- Invasion of Sawiq: Part of the Muslim–Quraysh War
| Date | (c. June 624), AH 2, Dhu al-Hijjah Islamic Calendar |
| Location | Madinah |
| Result | Quraysh victory (controversial) Abu Sufyan burns farms of Urayd and kills two Muslims, then flees; Muslims return bringing back some sawiq, a type of flour; |

Belligerents
- Muslims: Quraysh

Commanders and leaders
- Muhammad: Abu Sufyan

Strength
- Unknown: 200

Casualties and losses
- 2 Muslim civilians killed: 0

= Invasion of Sawiq =

Event in early islamic history, 624 CE

The Invasion of Sawiq occurred after the Quraysh's defeat in the Battle of Badr.
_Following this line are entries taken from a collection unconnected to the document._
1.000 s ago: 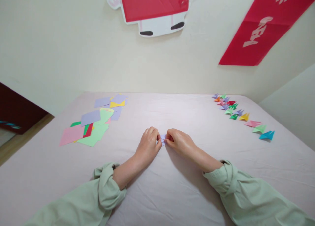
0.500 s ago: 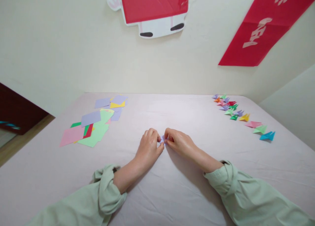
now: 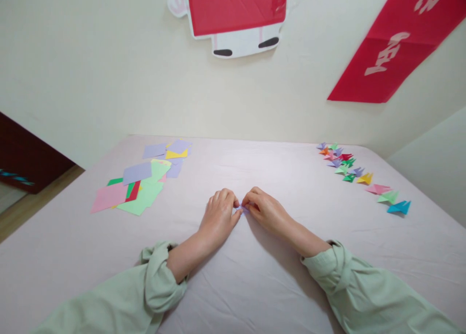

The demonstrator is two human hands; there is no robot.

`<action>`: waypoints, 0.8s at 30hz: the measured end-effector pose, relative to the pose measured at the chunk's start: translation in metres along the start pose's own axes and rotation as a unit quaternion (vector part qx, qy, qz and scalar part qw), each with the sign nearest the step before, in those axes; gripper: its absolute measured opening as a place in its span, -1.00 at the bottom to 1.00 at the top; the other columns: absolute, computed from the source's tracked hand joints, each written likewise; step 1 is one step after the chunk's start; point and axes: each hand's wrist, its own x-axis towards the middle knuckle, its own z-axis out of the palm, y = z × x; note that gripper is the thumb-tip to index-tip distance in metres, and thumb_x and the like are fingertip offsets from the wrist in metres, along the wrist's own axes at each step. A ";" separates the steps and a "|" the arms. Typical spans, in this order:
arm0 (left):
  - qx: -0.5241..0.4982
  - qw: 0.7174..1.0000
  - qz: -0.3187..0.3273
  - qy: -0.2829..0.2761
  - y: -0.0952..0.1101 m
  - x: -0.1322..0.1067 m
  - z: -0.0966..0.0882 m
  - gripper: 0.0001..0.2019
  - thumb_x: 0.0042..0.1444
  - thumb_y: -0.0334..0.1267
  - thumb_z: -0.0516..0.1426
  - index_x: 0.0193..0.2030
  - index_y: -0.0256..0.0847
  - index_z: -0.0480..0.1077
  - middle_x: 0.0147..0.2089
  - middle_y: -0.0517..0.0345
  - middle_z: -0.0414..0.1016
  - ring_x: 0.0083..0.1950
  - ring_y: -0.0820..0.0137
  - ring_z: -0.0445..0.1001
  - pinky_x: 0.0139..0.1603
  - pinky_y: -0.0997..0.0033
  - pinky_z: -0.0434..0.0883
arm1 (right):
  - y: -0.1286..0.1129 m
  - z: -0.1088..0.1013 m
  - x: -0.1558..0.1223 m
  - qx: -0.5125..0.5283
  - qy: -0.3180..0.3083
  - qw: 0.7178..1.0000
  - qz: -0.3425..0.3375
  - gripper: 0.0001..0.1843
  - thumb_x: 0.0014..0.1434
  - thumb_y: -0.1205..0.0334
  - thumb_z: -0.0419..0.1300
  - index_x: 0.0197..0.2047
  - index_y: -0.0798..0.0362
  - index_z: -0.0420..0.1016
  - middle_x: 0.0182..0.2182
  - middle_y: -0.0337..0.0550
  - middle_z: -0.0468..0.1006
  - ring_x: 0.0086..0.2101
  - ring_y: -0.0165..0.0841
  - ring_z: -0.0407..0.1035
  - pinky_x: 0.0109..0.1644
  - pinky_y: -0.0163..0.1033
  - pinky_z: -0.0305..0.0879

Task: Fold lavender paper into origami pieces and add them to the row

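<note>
A small piece of purple paper (image 3: 241,208) is pinched between my two hands at the middle of the table. Only slivers of it show, so its folded shape is mostly hidden by fingers. My left hand (image 3: 220,212) grips its left side between thumb and fingers. From the right, my right hand (image 3: 267,210) pinches the other side, its fingertips almost meeting those of the left. Both hands rest low over the pale tabletop cloth (image 3: 233,275).
Loose paper sheets in pink (image 3: 109,198), green (image 3: 140,200) and purple (image 3: 137,173) overlap at the left. Along the right runs a line of several folded paper figures, a blue one (image 3: 399,208) nearest. Behind the table stands a wall with a red banner (image 3: 378,52).
The hands have drawn slightly closer together, and less of the purple paper shows between them. The whole view has shifted and tilted a little.
</note>
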 end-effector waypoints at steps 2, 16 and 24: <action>0.005 1.000 0.007 -0.003 -0.002 0.000 -0.001 -0.90 0.15 -0.30 0.16 -0.24 -0.15 0.28 -0.14 0.14 0.35 -0.05 0.26 0.31 -0.02 0.21 0.29 | -0.001 0.000 0.000 -0.005 -0.005 1.000 0.004 -0.77 0.19 0.49 0.05 -0.24 0.07 0.50 -0.27 -0.15 0.43 -0.26 -0.39 0.35 -0.16 -0.33 0.20; 0.030 0.999 0.010 0.008 0.003 -0.003 0.000 -0.88 0.16 -0.29 0.17 -0.24 -0.15 0.26 -0.14 0.13 0.35 -0.06 0.27 0.31 -0.05 0.24 0.29 | 0.003 0.004 0.001 -0.028 0.002 1.000 0.013 -0.72 0.22 0.44 0.06 -0.13 0.01 0.55 -0.31 -0.17 0.46 -0.31 -0.40 0.36 -0.20 -0.34 0.19; -0.020 1.000 -0.015 0.011 -0.003 0.001 0.002 -0.95 0.17 -0.35 0.12 -0.31 -0.16 0.31 -0.17 0.13 0.36 -0.08 0.28 0.32 -0.05 0.26 0.28 | -0.001 0.005 0.007 -0.061 -0.006 0.998 0.034 -0.78 0.22 0.41 0.08 -0.15 -0.01 0.48 -0.35 -0.25 0.40 -0.35 -0.43 0.31 -0.25 -0.36 0.12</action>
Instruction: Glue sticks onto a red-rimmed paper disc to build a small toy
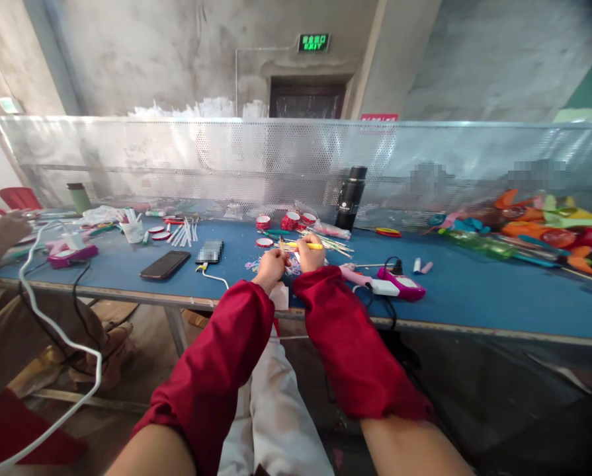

After suffering defeat at the Battle of Badr, Abu Sufyan ibn Harb, the Quraysh leader, vowed that he would not bathe until he avenged the results of that battle. Abu Sufyan gathered 200 mounted men, took the eastern road through the Nejd and secretly arrived by night, at the settlement of Banu Nadir, a Jewish tribe. However, the Jewish chief, Huwey refused him admission to the Jewish quarters (reportedly out of fear). Abu Sufyan along with another leader of the Banu Nadir tribe of Jews, Sallam ibn Mishkam, conspired to attack Madinah but they were unsuccessful. Abu Sufyan took refuge with Sallam bin Mishkan. Salam gave Abu Sufyan a hospitable welcome and the intelligence regarding Medina. At night, Abu Sufyan took his men to the Urayd corn fields, a place about two or three miles to the north-east of Medina. He burnt these farms and killed two Muslims. Abu Sufyan and his men ran away. When Muhammad found out, he gathered his men in hot pursuit. Abu Sufyan and his men, however, managed to flee. The Muslims managed to capture some of the sawiq (a type of flour) thrown away by the Quraysh men, who did so to lighten their burden and flee.